Work task:
Reproduce exactly, from the data that follows, the line with "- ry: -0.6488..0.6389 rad", the line with "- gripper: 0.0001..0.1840", and every line that lies between them.

Dataset extract:

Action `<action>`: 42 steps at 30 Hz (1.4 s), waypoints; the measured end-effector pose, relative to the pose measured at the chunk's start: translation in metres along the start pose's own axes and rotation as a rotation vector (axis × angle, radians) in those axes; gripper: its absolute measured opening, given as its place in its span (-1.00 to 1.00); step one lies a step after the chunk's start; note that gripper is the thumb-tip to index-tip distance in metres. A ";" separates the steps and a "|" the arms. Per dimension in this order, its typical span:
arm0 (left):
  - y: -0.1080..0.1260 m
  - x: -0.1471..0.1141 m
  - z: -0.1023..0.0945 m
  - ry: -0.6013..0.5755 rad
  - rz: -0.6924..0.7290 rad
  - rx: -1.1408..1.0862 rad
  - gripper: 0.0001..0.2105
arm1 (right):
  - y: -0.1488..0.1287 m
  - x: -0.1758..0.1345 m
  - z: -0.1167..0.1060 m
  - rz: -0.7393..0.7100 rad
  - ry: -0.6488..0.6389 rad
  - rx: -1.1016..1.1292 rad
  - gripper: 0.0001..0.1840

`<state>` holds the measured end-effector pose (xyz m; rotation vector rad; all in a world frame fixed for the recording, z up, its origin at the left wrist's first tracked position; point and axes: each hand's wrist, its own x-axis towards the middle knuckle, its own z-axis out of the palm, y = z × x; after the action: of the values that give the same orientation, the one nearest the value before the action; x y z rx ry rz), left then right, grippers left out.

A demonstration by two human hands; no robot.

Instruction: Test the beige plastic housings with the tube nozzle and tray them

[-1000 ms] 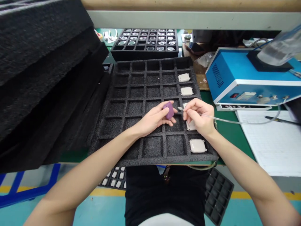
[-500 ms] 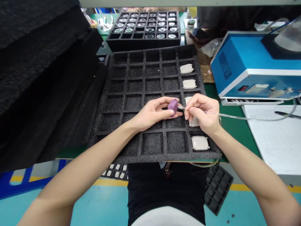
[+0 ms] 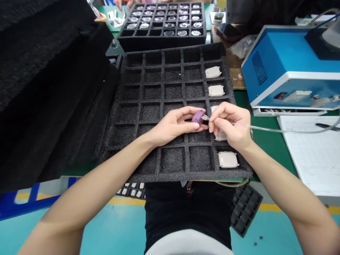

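Between the thumb and fingers of my left hand point(image 3: 174, 125) is a small purple watch case point(image 3: 197, 120), tilted on its side. My right hand point(image 3: 232, 124) pinches the end of a clear thin tube point(image 3: 265, 128). A short pale tip point(image 3: 205, 118) at the tube's end meets the edge of the purple case; whether it touches I cannot tell. Both hands are above a black foam tray point(image 3: 186, 176) with square compartments. Its right column holds several off-white watch cases point(image 3: 228, 159), some partly hidden by my right hand.
A blue machine box point(image 3: 287, 81) stands at right, above a paper sheet point(image 3: 308, 159) with a black pen point(image 3: 328, 126). Behind is another foam tray point(image 3: 162, 40) of round watch parts. Stacked black foam point(image 3: 53, 88) rises at left. A person's hand point(image 3: 130, 3) shows at the far back.
The purple case has turned slightly, with the tip still at its edge. Both hands keep their grips. The whole view has shifted a little.
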<state>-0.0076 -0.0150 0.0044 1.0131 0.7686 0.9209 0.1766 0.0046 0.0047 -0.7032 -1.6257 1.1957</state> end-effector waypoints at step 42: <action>0.004 0.000 0.002 0.021 -0.030 0.051 -0.64 | 0.003 0.001 0.002 -0.017 -0.004 0.041 -0.95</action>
<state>-0.0065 -0.0152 0.0086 1.0354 0.8267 0.8906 0.1746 0.0056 0.0021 -0.6603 -1.6028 1.2163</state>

Response below:
  - ry: -0.6488..0.6389 rad
  - rx: -1.1016..1.1292 rad
  - gripper: 0.0001..0.1840

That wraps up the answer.